# New York City subs needed for City



## MajorDave (Feb 4, 2011)

Need subs with equipment for upcoming season. Had 6 storms last year. Got called out and full pay for one when no snow fell. Have own route - City side streets in Queens - all forward plowing - no reverse - save that tranny. Guaranteed work. Paid by storm. I provide insurance! Refer others to your benefit. Assigning routes now so you can go take a dry look. New management. Good team - last year it ended up good - becoming part of a team - actual good times and good money. Would meet up through the night at Dunkin Donuts and would see each other numerous times throughout night in the neighborhoods. PM me now


----------



## MajorDave (Feb 4, 2011)

Still can use more trucks/operators!


----------



## gassux (May 30, 2010)

I'd love to get some of that dsny work but I'll be starting a new job in december. Seems like every year i miss out on the white gold due to job change.


----------



## MajorDave (Feb 4, 2011)

gassux;1842688 said:


> i'd love to get some of that dsny work but i'll be starting a new job in december. Seems like every year i miss out on the white gold due to job change.

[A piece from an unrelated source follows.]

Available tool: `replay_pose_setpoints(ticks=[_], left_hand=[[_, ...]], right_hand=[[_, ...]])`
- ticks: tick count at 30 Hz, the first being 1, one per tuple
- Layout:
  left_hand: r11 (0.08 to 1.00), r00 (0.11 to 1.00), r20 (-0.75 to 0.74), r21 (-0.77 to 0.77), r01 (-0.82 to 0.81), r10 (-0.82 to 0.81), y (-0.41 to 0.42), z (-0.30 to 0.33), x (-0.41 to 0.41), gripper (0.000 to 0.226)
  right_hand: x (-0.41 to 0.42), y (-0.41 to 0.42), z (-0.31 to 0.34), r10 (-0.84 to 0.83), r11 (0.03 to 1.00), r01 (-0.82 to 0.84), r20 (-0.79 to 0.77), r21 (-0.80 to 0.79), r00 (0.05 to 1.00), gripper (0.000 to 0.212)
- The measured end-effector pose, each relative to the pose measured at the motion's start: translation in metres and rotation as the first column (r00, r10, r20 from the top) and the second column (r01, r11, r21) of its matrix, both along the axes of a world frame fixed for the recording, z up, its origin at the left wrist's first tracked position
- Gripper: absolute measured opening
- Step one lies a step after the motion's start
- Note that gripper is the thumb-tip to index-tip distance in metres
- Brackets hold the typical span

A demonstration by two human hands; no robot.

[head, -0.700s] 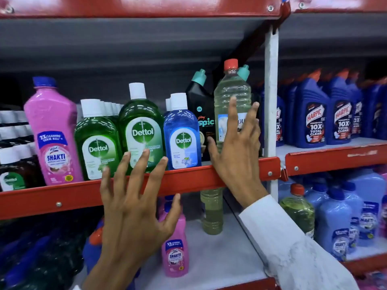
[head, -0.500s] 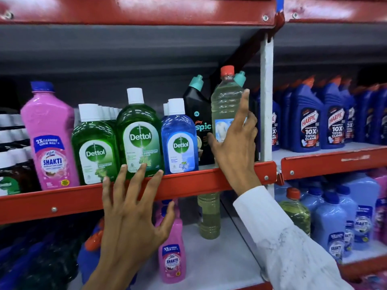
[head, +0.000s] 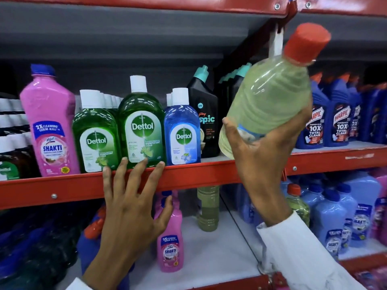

sorry to hear that - but i guess that is good...!


----------



## BUFF (Dec 24, 2009)

MajorDave;1832612 said:


> Still can use more trucks/operators!


You'd probably have better luck finding help if you weren't in NYC....... Sorry Dave I couldn't resist.......:laughing:


----------



## MajorDave (Feb 4, 2011)

Haha Funny - hold on - let me get something!


----------



## BUFF (Dec 24, 2009)

MajorDave;1843063 said:


> Haha Funny - hold on - let me get something!


.....xysport.....


----------